[WHAT YOU WILL DO]
Take the entries below and reproduce exactly the portion that begins at the line containing "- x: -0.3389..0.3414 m" and ends at the line containing "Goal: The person", keeping both ends, dropping pictures, and adding nothing else.

[Source records]

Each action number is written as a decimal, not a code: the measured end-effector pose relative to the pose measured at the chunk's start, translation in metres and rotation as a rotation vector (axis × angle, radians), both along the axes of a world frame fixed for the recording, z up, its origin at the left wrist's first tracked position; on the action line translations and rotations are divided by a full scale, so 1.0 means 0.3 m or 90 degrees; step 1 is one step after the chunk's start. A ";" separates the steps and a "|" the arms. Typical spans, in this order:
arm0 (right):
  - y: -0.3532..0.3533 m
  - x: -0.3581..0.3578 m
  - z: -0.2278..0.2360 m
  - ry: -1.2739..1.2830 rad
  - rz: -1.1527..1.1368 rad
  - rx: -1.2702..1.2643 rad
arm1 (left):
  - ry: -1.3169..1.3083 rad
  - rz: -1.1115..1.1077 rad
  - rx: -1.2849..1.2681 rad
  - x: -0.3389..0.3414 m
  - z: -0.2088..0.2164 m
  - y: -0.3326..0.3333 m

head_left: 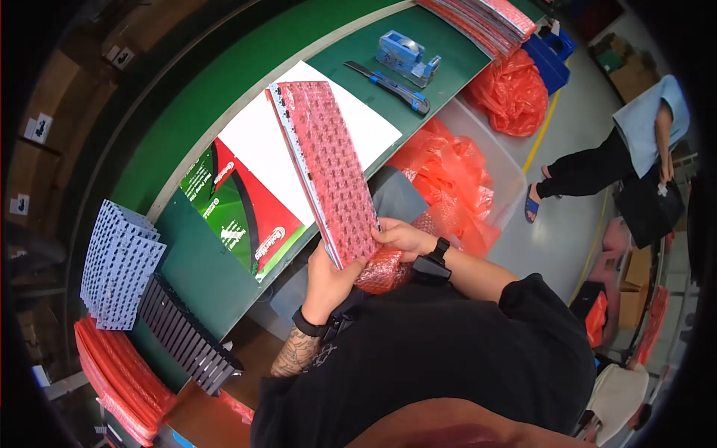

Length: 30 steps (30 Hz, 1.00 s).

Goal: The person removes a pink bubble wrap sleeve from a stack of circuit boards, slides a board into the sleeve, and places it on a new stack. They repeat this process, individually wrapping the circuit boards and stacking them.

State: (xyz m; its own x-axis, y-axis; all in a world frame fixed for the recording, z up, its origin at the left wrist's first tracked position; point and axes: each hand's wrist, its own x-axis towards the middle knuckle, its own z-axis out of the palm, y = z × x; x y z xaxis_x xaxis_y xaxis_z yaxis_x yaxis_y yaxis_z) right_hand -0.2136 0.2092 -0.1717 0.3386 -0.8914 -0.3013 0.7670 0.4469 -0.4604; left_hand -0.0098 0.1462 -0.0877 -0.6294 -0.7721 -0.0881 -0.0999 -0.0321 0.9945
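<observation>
Black shirt at six o'clock. Uneven stack at nine; a bump might topple it. Left hand at seven cups the near end of the bundle, at twelve. Right hand at four pinches its edge; gripped only low, its layers could slip.

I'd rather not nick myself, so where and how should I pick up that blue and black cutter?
Take the cutter by its wide blue handle, likely with your right hand from the near edge of the table: it lies flat, thick end towards you, while the narrow end, probably the blade's, points away.
</observation>
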 end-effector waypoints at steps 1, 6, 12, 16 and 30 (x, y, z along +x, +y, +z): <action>0.000 -0.003 0.005 0.000 -0.001 -0.005 | -0.007 -0.004 -0.005 -0.001 0.004 -0.002; 0.002 -0.001 -0.005 0.035 -0.004 0.002 | 0.047 0.051 0.003 -0.006 -0.027 0.008; -0.007 -0.011 -0.001 0.001 0.004 -0.022 | 0.028 0.039 -0.003 -0.014 0.015 -0.006; 0.015 -0.028 -0.009 0.053 -0.040 -0.005 | 0.065 0.023 0.036 -0.036 -0.010 0.007; 0.006 0.019 -0.006 -0.075 -0.044 -0.039 | 0.057 0.043 0.016 -0.025 -0.043 0.020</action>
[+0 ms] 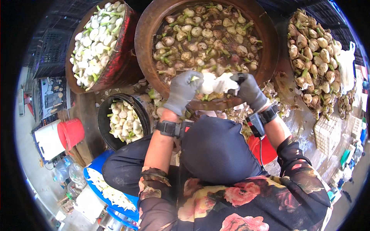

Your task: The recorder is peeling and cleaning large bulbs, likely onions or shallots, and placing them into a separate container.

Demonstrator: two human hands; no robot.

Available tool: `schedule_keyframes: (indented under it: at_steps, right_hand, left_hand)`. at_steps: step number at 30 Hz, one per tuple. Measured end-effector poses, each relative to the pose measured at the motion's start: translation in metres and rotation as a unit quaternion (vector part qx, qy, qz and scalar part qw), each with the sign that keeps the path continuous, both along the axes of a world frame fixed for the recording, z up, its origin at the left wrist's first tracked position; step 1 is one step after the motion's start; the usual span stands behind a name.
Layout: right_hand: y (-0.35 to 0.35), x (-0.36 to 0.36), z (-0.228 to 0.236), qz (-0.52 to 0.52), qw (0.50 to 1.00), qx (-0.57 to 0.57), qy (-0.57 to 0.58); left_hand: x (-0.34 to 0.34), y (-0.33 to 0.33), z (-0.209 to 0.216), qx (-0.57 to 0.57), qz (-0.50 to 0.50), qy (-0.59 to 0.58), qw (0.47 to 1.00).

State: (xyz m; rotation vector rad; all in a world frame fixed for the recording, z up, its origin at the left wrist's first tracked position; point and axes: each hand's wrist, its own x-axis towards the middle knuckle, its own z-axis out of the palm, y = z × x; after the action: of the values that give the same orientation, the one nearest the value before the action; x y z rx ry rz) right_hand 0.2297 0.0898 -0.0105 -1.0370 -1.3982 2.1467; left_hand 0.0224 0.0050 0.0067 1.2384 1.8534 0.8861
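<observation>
Over the near rim of a wide brown metal basin point(143, 42), my left hand point(182, 91), in a grey glove, is closed around a white garlic bulb point(207, 83). Its stem end points toward my left fingers. My right hand point(249, 91), gloved too, pinches a white papery piece of garlic skin point(225, 83) right beside that bulb. Something dark shows at the right fingertips; whether it is a tool or the glove's tips I cannot tell. Murky water fills the basin, with many brownish unpeeled garlic bulbs point(207, 33) floating in it.
At the upper left, a red bucket point(125, 36) brims with white peeled garlic. A black bucket point(103, 121) holds more. Unwashed garlic point(314, 57) is heaped at the right. Loose skins point(275, 90) litter the ground. A blue tub point(98, 159) with white pieces sits lower left.
</observation>
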Motion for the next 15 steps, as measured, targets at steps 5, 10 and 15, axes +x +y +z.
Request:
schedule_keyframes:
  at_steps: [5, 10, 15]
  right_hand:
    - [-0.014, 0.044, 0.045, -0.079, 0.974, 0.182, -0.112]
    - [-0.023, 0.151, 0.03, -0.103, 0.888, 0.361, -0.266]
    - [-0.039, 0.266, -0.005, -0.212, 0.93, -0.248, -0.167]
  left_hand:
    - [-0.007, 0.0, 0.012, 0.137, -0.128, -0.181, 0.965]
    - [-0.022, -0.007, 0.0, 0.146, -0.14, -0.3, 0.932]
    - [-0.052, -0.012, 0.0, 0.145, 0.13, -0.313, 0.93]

[SOLUTION FOR THIS PROBLEM]
  - x: -0.3389..0.3414 m
  - z: -0.2088..0.2164 m
  - y: -0.3326..0.3333 m

head_left: 

Length: 30 steps (30 Hz, 1.00 s).

Goal: The person removes a pink bubble wrap sleeve from a stack of circuit boards, slides a board into the sleeve, and places it on a new stack. They repeat this process, individually wrapping the circuit boards and stacking them.

This exercise has been completed.